Since January 22, 1985, 11 additional states (Alabama,
Arkansas,
Connecticut, Georgia, Kentucky, Maryland, Michigan, Mississippi,
Ohio,
South Carolina, and West Virginia) reported isolations of type
A(H3N2)
influenza viruses, for a total of 37 reporting states this season.
Figure 2 illustrates the increases in virus isolations, patient
visits
to sentinel family physicians for influenza, and pneumonia and
influenza (P&I) mortality in 121 cities reported from national
surveillance systems since the beginning of the year.
Reported by G Kobayashi, Hawaii Dept of Health; R Webster, PhD, St
Jude Hospital, Memphis, P Wright, MD, M Kervina, MS, Vanderbilt
University, Nashville, S Fricker, MPH, Tennessee State Dept of
Health
& Environment; N Swack, PhD, Iowa Dept of Health; R Belshe, PhD,
Marshall University, Huntington, West Virginia; A Monto, PhD,
University of Michigan, Ann Arbor; D Smith, T Munro, MS, RK Sikes,
DVM, State Epidemiologist, Georgia Dept of Human Resources;
Montgomery
County Health Dept, Alabama; State and Territorial Epidemiologists;
State Laboratory Directors; Other collaborating laboratories;
Participating physicians of the American Academy of Family
Physicians,
Statistical Svcs Br, Div of Surveillance and Epidemiologic Studies,
Epidemiology Program Office, Influenza Br, Div of Viral Diseases,
Center for Infectious Diseases, CDC.
Editorial Note
Editorial Note: Reports of virus isolations, patient visits for
influenza-like illness reported by family physicians, and P&I
statistics from 121 cities are useful in providing an overview of
the
period of prevalence of influenza in the nation and for broad
comparisons of the relative impacts of different influenza strains.

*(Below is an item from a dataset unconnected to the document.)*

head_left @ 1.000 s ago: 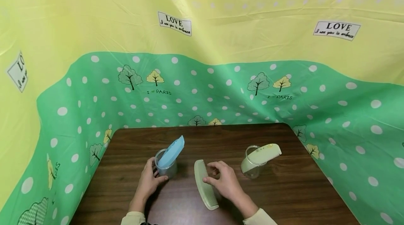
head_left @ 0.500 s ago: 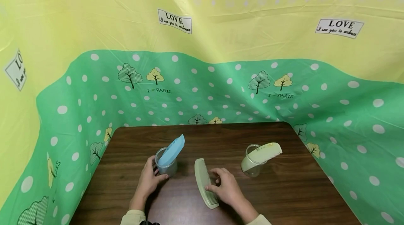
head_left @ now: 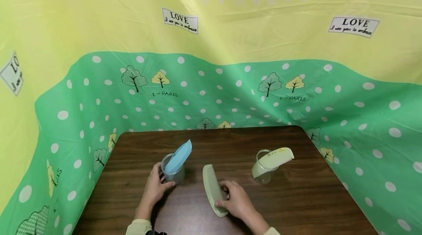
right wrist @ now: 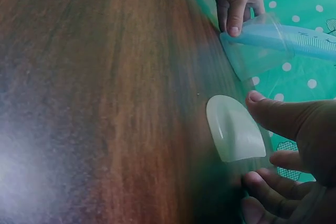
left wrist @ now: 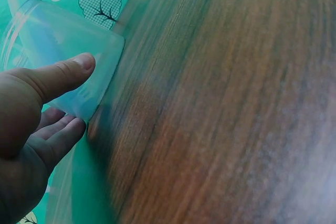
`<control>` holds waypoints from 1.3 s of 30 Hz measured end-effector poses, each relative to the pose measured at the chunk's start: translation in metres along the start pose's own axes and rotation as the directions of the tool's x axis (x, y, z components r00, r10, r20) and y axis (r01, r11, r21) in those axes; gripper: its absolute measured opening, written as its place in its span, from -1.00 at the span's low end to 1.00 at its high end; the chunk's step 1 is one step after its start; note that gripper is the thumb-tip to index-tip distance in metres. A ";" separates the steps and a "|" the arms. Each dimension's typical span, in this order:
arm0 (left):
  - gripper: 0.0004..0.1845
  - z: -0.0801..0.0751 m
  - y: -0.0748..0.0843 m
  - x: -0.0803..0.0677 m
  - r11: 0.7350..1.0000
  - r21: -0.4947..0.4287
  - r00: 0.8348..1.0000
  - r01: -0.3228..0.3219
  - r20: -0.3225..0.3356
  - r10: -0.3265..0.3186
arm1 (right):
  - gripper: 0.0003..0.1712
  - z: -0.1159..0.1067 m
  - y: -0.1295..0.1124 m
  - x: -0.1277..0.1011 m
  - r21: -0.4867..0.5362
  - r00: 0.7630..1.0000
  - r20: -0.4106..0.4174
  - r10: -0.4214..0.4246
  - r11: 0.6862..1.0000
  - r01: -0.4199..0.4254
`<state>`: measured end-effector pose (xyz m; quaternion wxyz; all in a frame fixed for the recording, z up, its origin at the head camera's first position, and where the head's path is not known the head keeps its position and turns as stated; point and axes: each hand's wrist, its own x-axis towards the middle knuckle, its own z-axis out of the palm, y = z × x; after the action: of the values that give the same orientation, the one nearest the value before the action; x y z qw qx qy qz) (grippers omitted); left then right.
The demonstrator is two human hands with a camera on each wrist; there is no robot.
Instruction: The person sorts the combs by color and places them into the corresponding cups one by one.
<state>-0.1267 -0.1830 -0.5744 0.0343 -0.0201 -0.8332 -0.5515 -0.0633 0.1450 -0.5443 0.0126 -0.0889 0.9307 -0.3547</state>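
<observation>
Pale green comb [head_left: 213,190] lying flat on the dark wooden bench [head_left: 296,205], near its front edge and roughly midway between two clear cups. Right hand [head_left: 236,201] rests on the comb's near end, fingers [head_left: 227,188] curled over the toothed edge and thumb at the lower end; in the right wrist view the rounded comb tip [right wrist: 234,129] lies on the wood just beside the thumb [right wrist: 273,109], and whether the comb is lifted cannot be told. Left hand [head_left: 155,188] grips the left clear cup [head_left: 173,172], thumb [left wrist: 63,74] against its wall and fingers wrapped behind; the cup stands upright on the bench. A blue comb [head_left: 179,156] stands tilted in this cup, its upper end leaning to the right. To the right, well apart from both hands, a second clear cup [head_left: 262,171] holds another pale green comb [head_left: 277,157], likewise tilted rightward over the rim. Green and yellow printed cloth [head_left: 211,88] with white dots and trees encloses the bench.
</observation>
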 end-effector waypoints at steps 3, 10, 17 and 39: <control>-0.03 0.000 -0.001 0.000 1.000 -0.001 1.000 -0.011 -0.004 0.011 | -0.12 0.001 -0.001 -0.002 -0.034 1.000 0.013 -0.006 0.999 0.007; -0.02 0.000 0.001 0.000 1.000 -0.011 1.000 0.016 0.006 -0.016 | -0.04 0.001 -0.003 -0.003 -0.098 1.000 0.029 0.001 0.995 0.002; 0.00 0.000 0.003 0.000 0.999 -0.015 0.999 0.032 0.028 -0.031 | -0.11 0.001 -0.004 -0.002 -0.057 1.000 0.009 0.013 0.998 -0.012; -0.03 -0.001 0.004 -0.003 1.000 -0.006 0.999 0.021 0.031 -0.021 | -0.04 0.005 -0.005 -0.007 -0.077 1.000 -0.020 0.022 0.997 -0.023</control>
<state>-0.1236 -0.1823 -0.5702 0.0157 -0.0201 -0.8320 -0.5542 -0.0554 0.1394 -0.5448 0.0044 -0.0755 0.9447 -0.3191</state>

These reports do not represent the actual number of cases in the
nation, nor can they be extrapolated to determine the incidence of
influenza on a national or local level. This year's preliminary
observations of apparent increases in the number of deaths from P&I
are consistent with a general pattern that type A(H3N2) viruses are
more frequently associated with severe illness among the elderly
than
type A(H1N1) or type B influenza, which were responsible for most
activity last year and in 1981-1982. In 1982-1983, when influenza
A(H3N2) viruses last predominated, their impact on mortality may
have
been reduced, since the strains were similar to those causing the
1980-1981 epidemic. However, even though this year's strain
(A/Philippines/2/82) has not previously circulated to any great
extent
in the United States, it is not possible to predict what the final
extent of this year's activity will be.